Leave no line out. Transcribe the whole listing exactly.
- Opening Delimiter -
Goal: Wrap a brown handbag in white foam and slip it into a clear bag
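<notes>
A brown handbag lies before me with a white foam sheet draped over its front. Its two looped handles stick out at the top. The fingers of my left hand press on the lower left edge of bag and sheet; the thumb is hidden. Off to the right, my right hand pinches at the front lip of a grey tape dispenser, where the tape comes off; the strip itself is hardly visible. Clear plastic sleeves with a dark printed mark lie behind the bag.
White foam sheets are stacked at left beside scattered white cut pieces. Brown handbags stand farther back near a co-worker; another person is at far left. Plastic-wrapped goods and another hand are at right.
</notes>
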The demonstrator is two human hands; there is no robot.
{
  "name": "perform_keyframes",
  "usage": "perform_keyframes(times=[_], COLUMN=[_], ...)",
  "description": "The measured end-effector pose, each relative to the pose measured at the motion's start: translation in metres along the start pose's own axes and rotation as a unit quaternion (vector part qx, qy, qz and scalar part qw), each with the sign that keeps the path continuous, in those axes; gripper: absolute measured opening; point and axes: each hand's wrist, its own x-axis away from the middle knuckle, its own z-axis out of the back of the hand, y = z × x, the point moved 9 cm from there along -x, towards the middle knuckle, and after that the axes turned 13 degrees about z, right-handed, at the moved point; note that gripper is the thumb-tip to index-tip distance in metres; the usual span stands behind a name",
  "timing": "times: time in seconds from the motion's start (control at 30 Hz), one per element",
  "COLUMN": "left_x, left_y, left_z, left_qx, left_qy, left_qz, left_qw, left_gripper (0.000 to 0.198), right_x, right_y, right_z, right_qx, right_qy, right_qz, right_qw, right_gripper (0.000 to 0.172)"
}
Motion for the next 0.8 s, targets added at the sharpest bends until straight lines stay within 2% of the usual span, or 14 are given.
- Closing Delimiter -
Task output
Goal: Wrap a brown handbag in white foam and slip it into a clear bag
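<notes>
A brown handbag lies before me with a white foam sheet draped over its front. Its two looped handles stick out at the top. The fingers of my left hand press on the lower left edge of bag and sheet; the thumb is hidden. Off to the right, my right hand pinches at the front lip of a grey tape dispenser, where the tape comes off; the strip itself is hardly visible. Clear plastic sleeves with a dark printed mark lie behind the bag.
White foam sheets are stacked at left beside scattered white cut pieces. Brown handbags stand farther back near a co-worker; another person is at far left. Plastic-wrapped goods and another hand are at right.
</notes>
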The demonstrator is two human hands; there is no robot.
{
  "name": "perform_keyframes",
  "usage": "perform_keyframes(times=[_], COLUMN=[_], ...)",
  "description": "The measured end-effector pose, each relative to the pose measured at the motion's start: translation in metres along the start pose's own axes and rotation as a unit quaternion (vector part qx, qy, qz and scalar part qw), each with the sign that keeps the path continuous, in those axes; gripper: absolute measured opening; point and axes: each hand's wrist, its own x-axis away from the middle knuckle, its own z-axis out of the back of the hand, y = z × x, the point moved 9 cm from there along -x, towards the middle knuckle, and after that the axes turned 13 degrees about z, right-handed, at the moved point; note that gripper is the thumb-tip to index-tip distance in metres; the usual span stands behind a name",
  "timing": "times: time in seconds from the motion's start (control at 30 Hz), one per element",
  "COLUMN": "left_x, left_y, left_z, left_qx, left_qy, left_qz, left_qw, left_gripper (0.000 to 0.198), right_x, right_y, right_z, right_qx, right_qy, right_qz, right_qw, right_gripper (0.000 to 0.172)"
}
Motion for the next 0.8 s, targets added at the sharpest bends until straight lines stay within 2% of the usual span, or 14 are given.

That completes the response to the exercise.